Jane Conner-ziser Marylin Sholin Vikki Popwell - part 3 of 1 2 3 4 5 6 7

by Jane Conner-ziser Published 01/11/2005


If you are coming from Photoshop, the differences in Painter are a little confusing at first. The hues are selected from the rim of the circular colour wheel, the saturation and brightness are varied by moving within the inner triangle. The two brush drop-downs are shown from separate screen grabs. On the right the type of brush is chosen, in this a case a Cloner. On the left the options for the cloner brush are shown, governing whether it acts like an oils palette knife, chalk, a water colour, etc. There are close on 1,500 options from just this dialogue box - small wonder therefore that you need some guidance in choosing when you are a newbie!

The Painter interface has an almost limitless number of options for brush types all of which imitate real media. Some Brushes clone colours from other layers or images, some blend the existing paint in the way an oils palette knife might be used. Watercolour Brushes only work on their own type of layer, a feature you need to know about before you start or nothing will seem to work! The Hose Brushes have a considerable number of sophisticated presets, but you may also make your own and even teach the brushes to repeat patterns of movement that you have taught them.
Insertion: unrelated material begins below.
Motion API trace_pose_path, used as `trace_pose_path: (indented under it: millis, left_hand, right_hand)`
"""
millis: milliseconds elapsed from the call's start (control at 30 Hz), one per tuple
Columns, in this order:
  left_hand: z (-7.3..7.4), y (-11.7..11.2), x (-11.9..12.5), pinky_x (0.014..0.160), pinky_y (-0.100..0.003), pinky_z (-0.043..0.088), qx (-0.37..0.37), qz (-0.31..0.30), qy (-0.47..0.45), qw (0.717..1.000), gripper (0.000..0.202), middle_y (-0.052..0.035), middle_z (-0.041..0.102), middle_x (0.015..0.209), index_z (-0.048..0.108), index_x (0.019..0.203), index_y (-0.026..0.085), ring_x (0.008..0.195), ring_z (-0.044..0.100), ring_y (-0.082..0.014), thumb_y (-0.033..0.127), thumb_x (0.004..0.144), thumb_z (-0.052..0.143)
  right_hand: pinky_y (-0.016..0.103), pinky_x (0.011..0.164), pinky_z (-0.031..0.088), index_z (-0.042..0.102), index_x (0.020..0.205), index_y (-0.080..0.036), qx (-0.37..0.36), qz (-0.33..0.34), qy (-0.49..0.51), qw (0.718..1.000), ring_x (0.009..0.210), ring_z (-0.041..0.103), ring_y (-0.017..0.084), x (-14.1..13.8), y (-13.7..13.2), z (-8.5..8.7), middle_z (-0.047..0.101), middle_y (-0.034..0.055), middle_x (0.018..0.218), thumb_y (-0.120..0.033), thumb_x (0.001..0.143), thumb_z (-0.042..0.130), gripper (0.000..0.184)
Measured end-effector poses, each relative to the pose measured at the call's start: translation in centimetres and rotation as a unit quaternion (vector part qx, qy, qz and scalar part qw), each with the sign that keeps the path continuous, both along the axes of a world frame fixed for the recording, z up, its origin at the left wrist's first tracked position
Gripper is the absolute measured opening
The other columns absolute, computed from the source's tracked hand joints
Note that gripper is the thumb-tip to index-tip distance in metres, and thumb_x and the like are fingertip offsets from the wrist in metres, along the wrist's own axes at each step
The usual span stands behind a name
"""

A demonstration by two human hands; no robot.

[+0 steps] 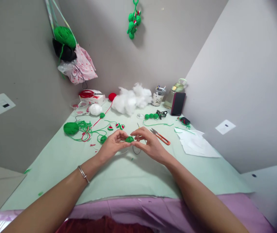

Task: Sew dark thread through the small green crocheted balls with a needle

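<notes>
My left hand (114, 141) pinches a small green crocheted piece (129, 139) between thumb and fingers above the table. On its other side my right hand (150, 144) closes in, with thumb and fingertips at the piece's edge. A thin dark loop of thread or cord (136, 152) hangs below the right fingers; where it leads is hidden. Close to my left hand lies another green crocheted ball (103, 139). Beyond the fingers are small green, white and red crocheted pieces (117, 125). Orange-handled thread snips (161, 137) lie right of my right hand.
A green yarn ball (71, 128) with tangled strands lies left. Behind are a white yarn ball (95, 109), red yarn (112, 96), white stuffing (131, 99), a pen cup (158, 96), a bottle (173, 94) and a phone (178, 104). White paper (196, 142) lies right.
</notes>
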State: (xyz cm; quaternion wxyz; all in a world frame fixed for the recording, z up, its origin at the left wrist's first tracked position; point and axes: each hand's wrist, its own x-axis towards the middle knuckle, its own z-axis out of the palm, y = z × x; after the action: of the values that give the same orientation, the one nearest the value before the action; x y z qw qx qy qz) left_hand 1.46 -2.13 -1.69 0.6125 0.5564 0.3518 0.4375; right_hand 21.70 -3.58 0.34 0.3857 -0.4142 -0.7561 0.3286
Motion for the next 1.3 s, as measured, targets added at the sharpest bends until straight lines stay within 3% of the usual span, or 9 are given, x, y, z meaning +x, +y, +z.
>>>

The stylish new Graphire series is trimmed out in metallic livery. The Intuos, shown opposite page is trimmed in deep blue.

For colours you can even mix paint on a digital palette (below the colour wheel). This is exactly like mixing paint and you can then pick off a colour to use in your painting.

The Layers palette is close to that of Photoshop (other than collapsing layers together is termed as dropping and water colour effects demand their own layer type).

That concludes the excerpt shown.